Bu bilginin, birinci aşı sonrasında asemptomatik olayların üçte ikisini önleyebildiğini ortaya koyduğu belirtiliyor.
Novavax
Bu aşıya, şimdi dünyanın rastgele bir yerinde kullanım onayı verilmedi. Ve tıpkı başka aşılar üzere, enfeksiyonu ve virüs transferini tedbire noktasında kapsamlı bir bilgi göstermiş değil.
Lakin geçen yılın Kasım ayında elde edilen birtakım datalar, bilim insanlarını heyecanlandırıyor.
Şirket, makak maymunları üzerinde yapılan araştırmalarda, yüksek doz verilmesi durumunda, virüs transferinin tam olarak engellendiği sonucunun elde edildiğini açıkladı.
Bu, Novavax aşısını, pirimatlar ortasında, asemptomatik virüs transferini de önleyen seçkin bir aşı kümesi ortasına sokuyor. Bu sonuç değerli zira, makak maymunları ile insanların emsal bir teneffüs fizyolojisi bulunuyor.

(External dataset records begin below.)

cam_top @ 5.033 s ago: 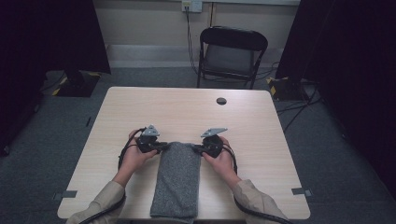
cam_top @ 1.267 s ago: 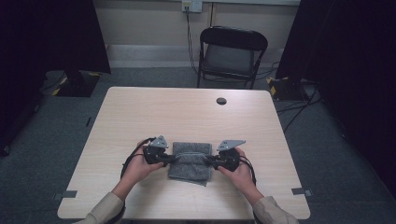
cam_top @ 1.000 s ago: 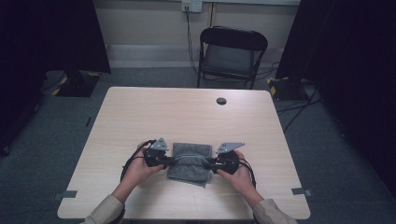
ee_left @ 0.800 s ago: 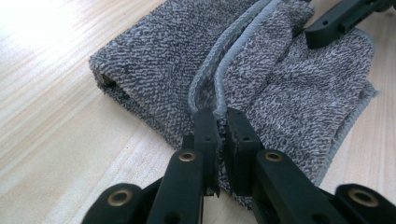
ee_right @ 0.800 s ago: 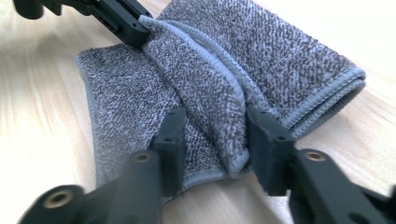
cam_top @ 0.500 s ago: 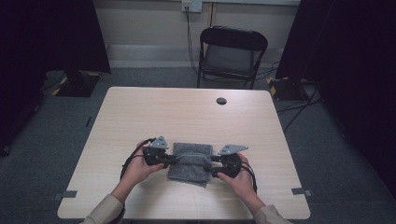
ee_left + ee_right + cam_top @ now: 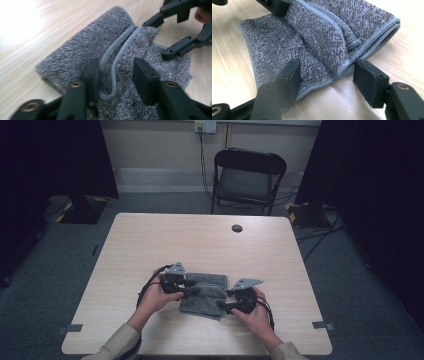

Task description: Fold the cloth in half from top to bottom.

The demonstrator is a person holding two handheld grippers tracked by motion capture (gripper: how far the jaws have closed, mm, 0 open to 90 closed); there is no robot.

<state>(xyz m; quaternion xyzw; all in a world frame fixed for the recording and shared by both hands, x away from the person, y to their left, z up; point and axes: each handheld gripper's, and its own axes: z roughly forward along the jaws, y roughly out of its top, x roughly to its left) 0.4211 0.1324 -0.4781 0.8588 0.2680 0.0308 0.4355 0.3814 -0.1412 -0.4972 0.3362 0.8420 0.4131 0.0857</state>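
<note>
Nearest the camera, the pale wood table (image 7: 150,245) carries everything, and the folded grey towel (image 7: 204,292) lies at its near middle between both hands. Left gripper (image 7: 192,290) has just been letting go: jaws apart, straddling the towel's corded hem, pads not pressing. Right gripper (image 7: 223,306) likewise has just been opening, jaws spread over the towel's corner, off the cloth. The towel is fuzzy, folded over itself, edges uneven. Farther off, a small black disc (image 7: 237,228) sits on the table, then a black folding chair (image 7: 248,180) on grey carpet by the wall.
</note>
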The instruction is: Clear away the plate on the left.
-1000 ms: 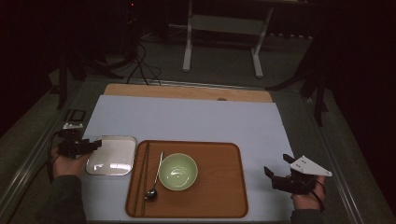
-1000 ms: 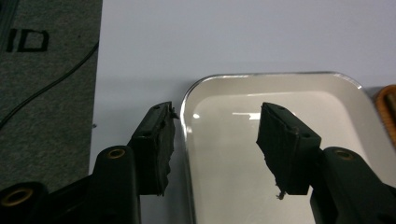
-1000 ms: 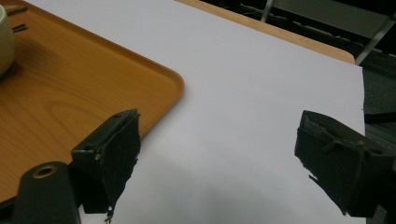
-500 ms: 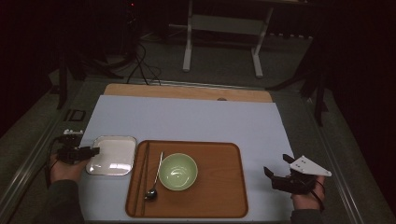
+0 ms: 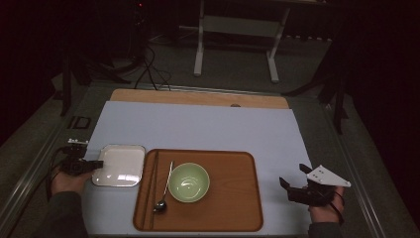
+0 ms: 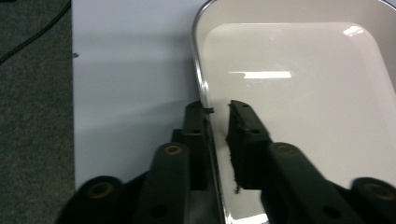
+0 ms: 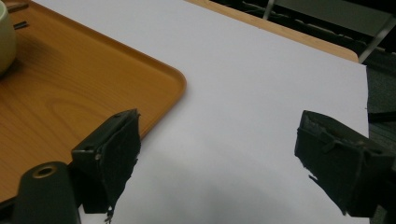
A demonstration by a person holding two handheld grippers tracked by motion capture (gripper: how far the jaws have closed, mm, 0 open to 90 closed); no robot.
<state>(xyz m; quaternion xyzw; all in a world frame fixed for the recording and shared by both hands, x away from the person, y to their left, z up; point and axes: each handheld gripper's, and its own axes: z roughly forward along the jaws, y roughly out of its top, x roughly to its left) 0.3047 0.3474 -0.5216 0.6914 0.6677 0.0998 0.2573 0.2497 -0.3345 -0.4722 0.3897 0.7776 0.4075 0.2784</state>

Bilim insanları, aşının beşerler üzerinde de sterilize bağışıklık tesiri olup olmadığını araştıracak.
Toplum bağışıklığı
Aşılamanın toplum bağışıklığı üzerinde de büyük bir tesiri bulunuyor. Bilim insanları hala toplum bağışıklığı için gerekli olan hududu tespit etmiş değil. Lakin aşıların büsbütün virüs transferini sonlandırmaması halinde, aşının uygulanacağı kişi sayısının artacağı biliniyor.
Toplum bağışıklığı, gereğince insanın bağışıklık kazanması ile oluşan duruma deniyor.
Şimdi kesin olmasa da, bir araştırmaya nazaran virüs transferinin bitmesi ve toplum bağışıklığı kazanılması için nüfusun yüzde 60 ila 72’sinin aşı olması gerekli.
Fakat aşının aktifliği yüzde 80 düzeyinde olursa, bu toplumun yüzde 75 ile 90’ının aşılanması manasına geliyor.
İngiltere gelecek Eylül ayına kadar, ülke nüfusunun yüzde 75’ine denk gelen, tüm yetişkin nüfusunu aşılamayı amaçlıyor.
Çok sayıda bilim insanı, virüsü büsbütün ortadan kaldırmanın değil, beşerden beşere bulaşmasını azaltma gayesinin güdülmesi gerektiğini söylüyor.